Your objective:
Please give again exactly the lines from the top of the material through the line with "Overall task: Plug"; omit each picture.

Input data:
· · ·

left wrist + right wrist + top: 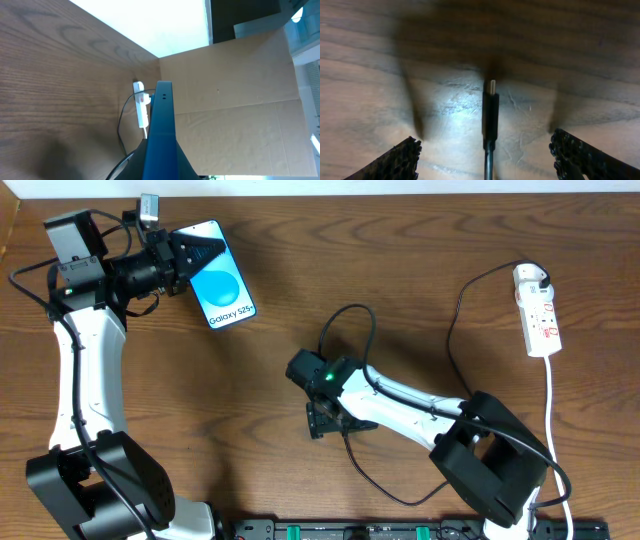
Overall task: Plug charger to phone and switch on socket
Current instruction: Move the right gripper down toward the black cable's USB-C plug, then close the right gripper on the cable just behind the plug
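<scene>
My left pincer point(208, 250) is clenched on the top edge of the phone point(228, 288). The phone is a slim slab with a bright blue screen, a paler blue circle and small white "Galaxy S25+" lettering. Its free end reaches away from my fingers over the wooden table point(300, 260). My left wrist camera shows it edge-on, a narrow blue blade running straight out ahead.

My right pincer point(322, 420) is released, its ribbed black fingers point(400, 160) spread wide. The charger point(491, 117) lies on the wood midway between them and touches neither. It ends in a small black connector with a pale metal tip that points away from my wrist, and a thin cable trails back under me.

The socket point(538, 310), a narrow white strip with red markings, lies well off beyond my right arm.
</scene>
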Robot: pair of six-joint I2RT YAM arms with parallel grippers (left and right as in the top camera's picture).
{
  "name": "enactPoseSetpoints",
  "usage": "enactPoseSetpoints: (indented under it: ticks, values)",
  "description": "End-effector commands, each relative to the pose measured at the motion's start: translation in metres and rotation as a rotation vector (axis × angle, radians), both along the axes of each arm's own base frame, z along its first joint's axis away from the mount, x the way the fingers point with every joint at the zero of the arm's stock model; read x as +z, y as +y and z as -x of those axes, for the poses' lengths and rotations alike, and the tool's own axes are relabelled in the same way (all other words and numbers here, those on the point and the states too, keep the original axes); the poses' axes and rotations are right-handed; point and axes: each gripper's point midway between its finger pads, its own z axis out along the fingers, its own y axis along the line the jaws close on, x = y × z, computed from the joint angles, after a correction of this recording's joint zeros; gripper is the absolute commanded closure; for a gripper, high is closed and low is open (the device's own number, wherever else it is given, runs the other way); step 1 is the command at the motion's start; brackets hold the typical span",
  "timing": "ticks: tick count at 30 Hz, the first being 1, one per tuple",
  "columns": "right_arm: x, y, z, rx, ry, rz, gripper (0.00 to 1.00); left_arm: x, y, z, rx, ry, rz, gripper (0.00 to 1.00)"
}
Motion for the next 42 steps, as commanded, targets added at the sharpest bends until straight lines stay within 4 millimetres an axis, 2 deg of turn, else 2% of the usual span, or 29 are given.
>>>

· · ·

Result for this task:
left wrist + right wrist + top: 
Overall task: Plug charger to phone and switch on socket

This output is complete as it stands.